What’s in a name? Plenty.

WASHINGTON — You know a guy is in trouble when he hires Lanny Davis as his lawyer.

Davis has developed a specialty representing Third World dictators and questionable businesses since his days as a spokesman for Bill Clinton during the Monica Lewinsky scandal. So when Davis’ name appeared on a statement from the Washington Redskins on Saturday afternoon declaring that President Obama was wrong to question the team’s name, it was a sure sign that Dan Snyder is worried.

Davis, brought in this summer to help with the team-name controversy, expressed his disappointment “as a supporter of President Obama” that Obama was not aware of a decade-old poll finding that only one in 10 Native Americans were offended by the name. “We love our team and its name,” he wrote, and “we do not intend to disparage or disrespect a racial or ethnic group.”

I like Davis and admire his creativity, but, to borrow a Clinton-era phrase, let’s parse this statement. Are the Redskins really defending the name with an out-of-date survey that allowed anybody — even somebody with less native blood than Elizabeth Warren — to identify as a Native American? And even if those results were accurate, are Davis and Snyder suggesting that racism is OK if it polls well?

To see whether it’s right to use “Redskins” as a mascot, NFL owners gathering in Washington Tuesday for their fall meeting should attempt a thought experiment and substitute some other common racial epithets for Hispanics, African Americans, Asians and Jews and see how it would sound. That should be enough to send anybody to the shotgun formation.

“This word is an insult. It’s mean, it’s rude, it’s impolite,” Kevin Gover, who is Native American and director of the Smithsonian’s National Museum of the American Indian, said Monday at a news conference on the eve of the NFL meeting. “We’ve noticed that other racial insults are out of bounds. … We wonder why it is that the word that is directed at us, that refers to us, is not similarly off-limits.”

Gover was part of a gathering arranged by the Oneida Nation at the Ritz-Carlton, the site of the owners meeting.
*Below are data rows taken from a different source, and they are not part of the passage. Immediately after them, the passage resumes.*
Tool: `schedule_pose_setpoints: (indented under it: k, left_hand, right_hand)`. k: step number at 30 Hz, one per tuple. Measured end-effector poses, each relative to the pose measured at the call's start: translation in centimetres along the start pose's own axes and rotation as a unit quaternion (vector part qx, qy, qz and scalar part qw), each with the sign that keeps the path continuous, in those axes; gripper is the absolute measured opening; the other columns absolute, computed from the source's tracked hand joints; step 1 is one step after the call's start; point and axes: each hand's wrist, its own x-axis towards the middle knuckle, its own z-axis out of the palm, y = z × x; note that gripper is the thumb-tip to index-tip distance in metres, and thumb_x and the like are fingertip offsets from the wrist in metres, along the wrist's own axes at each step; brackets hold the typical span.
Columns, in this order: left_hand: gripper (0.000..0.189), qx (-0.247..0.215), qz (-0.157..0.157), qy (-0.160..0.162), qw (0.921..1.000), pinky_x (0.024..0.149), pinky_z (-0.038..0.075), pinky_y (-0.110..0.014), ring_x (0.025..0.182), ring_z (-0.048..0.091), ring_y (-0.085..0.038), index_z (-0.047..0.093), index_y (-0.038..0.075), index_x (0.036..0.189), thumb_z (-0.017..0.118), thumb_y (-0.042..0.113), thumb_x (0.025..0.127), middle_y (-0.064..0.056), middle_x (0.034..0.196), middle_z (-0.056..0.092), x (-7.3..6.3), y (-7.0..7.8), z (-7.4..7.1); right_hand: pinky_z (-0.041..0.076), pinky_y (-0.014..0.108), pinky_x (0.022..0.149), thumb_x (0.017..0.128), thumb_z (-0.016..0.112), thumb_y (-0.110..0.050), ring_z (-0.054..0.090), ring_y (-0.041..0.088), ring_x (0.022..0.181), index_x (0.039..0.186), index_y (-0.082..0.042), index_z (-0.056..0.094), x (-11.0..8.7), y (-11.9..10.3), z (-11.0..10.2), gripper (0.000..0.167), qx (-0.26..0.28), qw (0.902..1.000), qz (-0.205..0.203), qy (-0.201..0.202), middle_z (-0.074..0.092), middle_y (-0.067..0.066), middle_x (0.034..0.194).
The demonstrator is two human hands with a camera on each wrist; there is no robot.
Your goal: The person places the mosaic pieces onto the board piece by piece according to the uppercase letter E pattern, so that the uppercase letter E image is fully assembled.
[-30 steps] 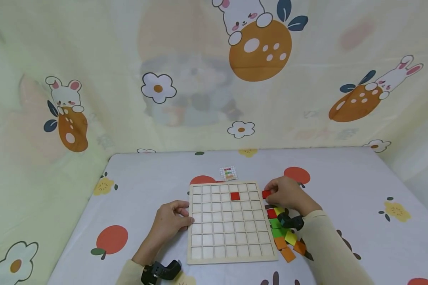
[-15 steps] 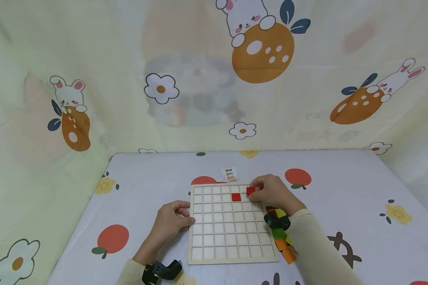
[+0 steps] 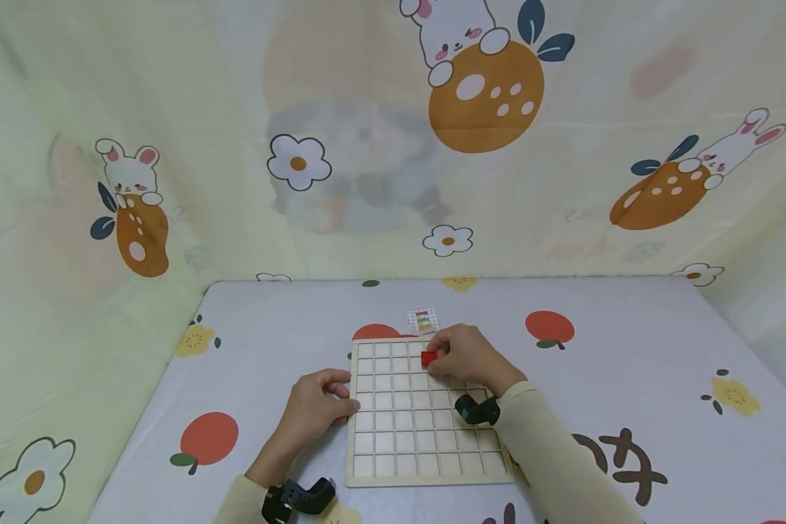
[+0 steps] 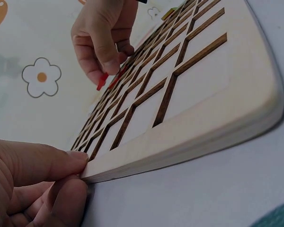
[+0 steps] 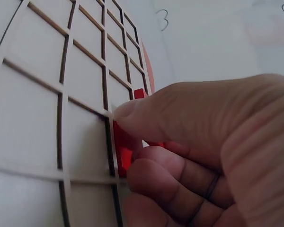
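Note:
A wooden grid board (image 3: 393, 441) with pale square cells lies flat on the table. My left hand (image 3: 317, 407) holds its left edge, thumb (image 4: 78, 158) on the frame and curled fingers at the side. Over the board's far rows, my right hand (image 3: 468, 356) pinches a red square tile (image 4: 102, 81) between thumb and fingertips. The held tile is tilted, and in the right wrist view its top end (image 5: 139, 93) shows past the thumb. A second red tile (image 5: 124, 151) sits in a cell right under the right fingers, partly hidden by them.
A small card (image 3: 423, 320) printed with a coloured grid pattern lies just beyond the board. Loose coloured tiles (image 4: 169, 13) sit at the board's right side, mostly hidden by the right forearm in the head view. A printed cloth covers the table (image 3: 616, 349).
From the board's right side, my right hand has carried the red tile leftward over the far rows to the cell area of the other red tile. My left hand stays at the edge.

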Motion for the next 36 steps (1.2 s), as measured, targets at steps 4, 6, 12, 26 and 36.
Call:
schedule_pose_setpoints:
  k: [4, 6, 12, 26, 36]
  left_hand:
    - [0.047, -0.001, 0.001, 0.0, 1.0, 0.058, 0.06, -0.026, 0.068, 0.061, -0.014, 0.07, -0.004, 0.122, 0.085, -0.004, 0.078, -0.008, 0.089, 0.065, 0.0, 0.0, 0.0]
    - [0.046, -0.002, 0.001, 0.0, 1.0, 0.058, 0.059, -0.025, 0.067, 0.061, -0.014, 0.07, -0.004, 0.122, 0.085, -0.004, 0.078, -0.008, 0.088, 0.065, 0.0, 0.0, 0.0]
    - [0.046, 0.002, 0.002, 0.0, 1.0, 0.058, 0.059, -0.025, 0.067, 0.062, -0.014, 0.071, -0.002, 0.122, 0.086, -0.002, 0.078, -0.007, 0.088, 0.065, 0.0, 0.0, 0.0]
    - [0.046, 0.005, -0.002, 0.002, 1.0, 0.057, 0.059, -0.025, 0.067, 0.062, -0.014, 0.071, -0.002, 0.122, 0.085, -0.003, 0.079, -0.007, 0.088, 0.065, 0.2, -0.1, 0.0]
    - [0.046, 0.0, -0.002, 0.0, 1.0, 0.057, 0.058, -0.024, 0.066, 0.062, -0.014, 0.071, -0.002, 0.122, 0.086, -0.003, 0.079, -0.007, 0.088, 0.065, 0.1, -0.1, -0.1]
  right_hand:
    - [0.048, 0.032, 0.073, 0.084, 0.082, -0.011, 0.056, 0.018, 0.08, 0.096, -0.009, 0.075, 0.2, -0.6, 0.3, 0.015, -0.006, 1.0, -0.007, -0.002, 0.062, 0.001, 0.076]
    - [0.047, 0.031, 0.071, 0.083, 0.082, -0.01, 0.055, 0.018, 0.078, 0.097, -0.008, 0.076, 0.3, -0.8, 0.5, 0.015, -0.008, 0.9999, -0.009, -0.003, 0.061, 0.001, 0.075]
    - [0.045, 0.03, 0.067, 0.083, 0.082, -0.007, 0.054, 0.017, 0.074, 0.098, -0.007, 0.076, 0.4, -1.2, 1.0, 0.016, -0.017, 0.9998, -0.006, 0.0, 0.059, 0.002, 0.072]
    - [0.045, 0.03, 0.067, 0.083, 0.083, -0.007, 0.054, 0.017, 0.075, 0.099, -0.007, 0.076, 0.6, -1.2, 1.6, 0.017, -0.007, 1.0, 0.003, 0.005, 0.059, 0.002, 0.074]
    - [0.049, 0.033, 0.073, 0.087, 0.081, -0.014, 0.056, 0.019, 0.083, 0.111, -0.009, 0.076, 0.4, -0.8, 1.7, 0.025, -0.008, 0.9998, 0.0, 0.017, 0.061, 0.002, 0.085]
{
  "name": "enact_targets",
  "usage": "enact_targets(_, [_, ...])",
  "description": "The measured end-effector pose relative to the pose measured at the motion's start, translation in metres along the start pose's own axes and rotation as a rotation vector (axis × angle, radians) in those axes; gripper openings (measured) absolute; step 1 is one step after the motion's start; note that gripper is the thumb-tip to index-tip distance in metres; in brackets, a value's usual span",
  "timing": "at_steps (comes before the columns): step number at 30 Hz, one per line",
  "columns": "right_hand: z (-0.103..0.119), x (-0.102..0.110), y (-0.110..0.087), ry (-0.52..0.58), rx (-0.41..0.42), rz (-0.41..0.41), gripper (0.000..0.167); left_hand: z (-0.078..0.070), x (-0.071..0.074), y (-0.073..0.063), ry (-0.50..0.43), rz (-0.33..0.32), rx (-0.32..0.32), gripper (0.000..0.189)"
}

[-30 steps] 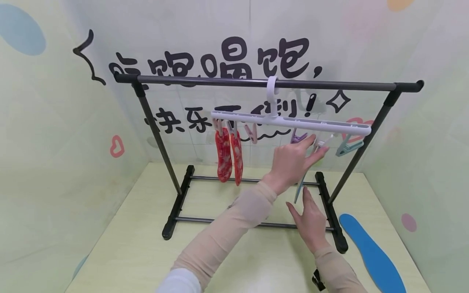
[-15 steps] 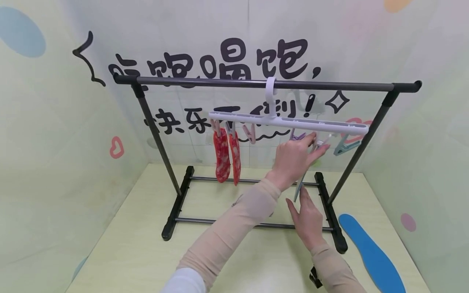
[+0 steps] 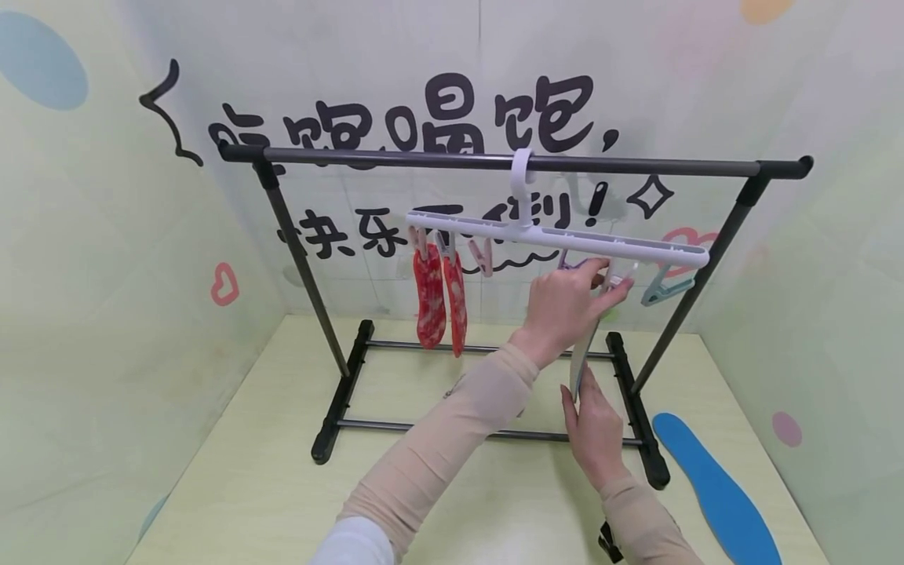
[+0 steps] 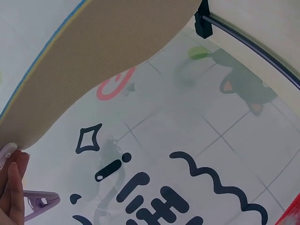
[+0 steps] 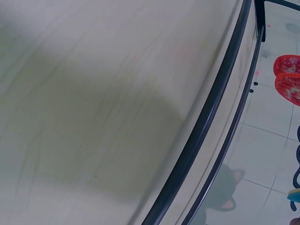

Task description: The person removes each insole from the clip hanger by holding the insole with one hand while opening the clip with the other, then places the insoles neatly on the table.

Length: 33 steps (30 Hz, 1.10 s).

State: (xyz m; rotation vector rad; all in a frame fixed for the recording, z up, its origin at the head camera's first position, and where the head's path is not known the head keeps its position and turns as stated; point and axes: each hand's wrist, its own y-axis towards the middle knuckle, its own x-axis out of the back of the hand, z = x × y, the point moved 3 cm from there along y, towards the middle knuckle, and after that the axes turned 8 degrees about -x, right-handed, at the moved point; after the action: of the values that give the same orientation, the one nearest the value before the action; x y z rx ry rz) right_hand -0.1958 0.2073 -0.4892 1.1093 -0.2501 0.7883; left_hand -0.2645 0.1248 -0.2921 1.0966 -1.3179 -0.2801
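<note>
High on the right of the rack, my left hand pinches a whitish clothespin under the lilac hanger. An insole hangs down from that clothespin, edge-on in the head view. The left wrist view shows the insole's beige underside and thin blue edge. Below, my right hand holds the lower end of the insole, thumb on one side and fingers on the other. In the right wrist view only a tip of the blue insole shows at the edge.
Two red patterned insoles hang from clothespins at the hanger's left. A pink clothespin and a teal clothespin hang without anything in them. The black rack stands on the table; a blue insole lies at right.
The insole has turned, showing more of its beige face. My right thumb has moved in against its lower end. The hanger's left end has risen slightly and its right end dipped.
</note>
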Motion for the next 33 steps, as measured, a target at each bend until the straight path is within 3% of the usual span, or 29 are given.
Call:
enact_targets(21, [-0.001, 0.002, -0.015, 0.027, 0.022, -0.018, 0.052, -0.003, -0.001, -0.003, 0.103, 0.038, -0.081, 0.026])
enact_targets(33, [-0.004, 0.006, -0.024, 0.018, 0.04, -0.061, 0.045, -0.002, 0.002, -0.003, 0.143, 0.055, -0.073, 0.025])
The tribe has been running radio ads calling for a name change, and the cause got a boost when Obama said in an interview with the Associated Press on Saturday that he’d think about changing the name if he were in Snyder’s shoes. Snyder is on record telling USA Today: “We’ll never change the name. It’s that simple. Never — you can use caps.”

Actually, forget the Caps; let’s use the Bullets, who became the Washington Wizards to avoid using what was a less offensive word than Redskins. Davis decries the “selective” outrage against the Redskins but not the Atlanta Braves or the Cleveland Indians or the Chicago Blackhawks. The Braves’ Tomahawk Chop and Cleveland’s Chief Wahoo are indeed appalling, but the team names aren’t epithets.

“We’re asking the NFL to stop using a racial slur,” said Ray Halbritter, representing the Oneida Nation.

The best argument was made not by a Native American but by an African American, the District of Columbia’s delegate to Congress, Eleanor Holmes Norton. “My great-grandfather was a runaway slave,” she said. “I went to segregated schools, just like many Native Americans. … I don’t see how anyone who has gone through our historic experience can fail to identify with Native Americans who are raising this issue. Need I remind them of the terms that have been attached to us in history and how the moment we hear one of those terms, you’ve got an uprising?”

That makes Davis’ defense sound all the more trivial. “The name ‘Washington Redskins’ is 80 years old — it’s our history and legacy and tradition,” his statement said — as though that trumps the Native Americans’ history and legacy and tradition.

Norton predicted that the offensive name won’t last much longer. “The name is going to go in the dustbin of history,” she said. “My only regret is that Dan Snyder, the owner of the team, had to be pushed this far.”

If Snyder feels otherwise, perhaps he can start making his way to history’s dustbin, and a new owner can change the name. Maybe then we’d win some football games.

Dana Milbank is a Washington Post columnist.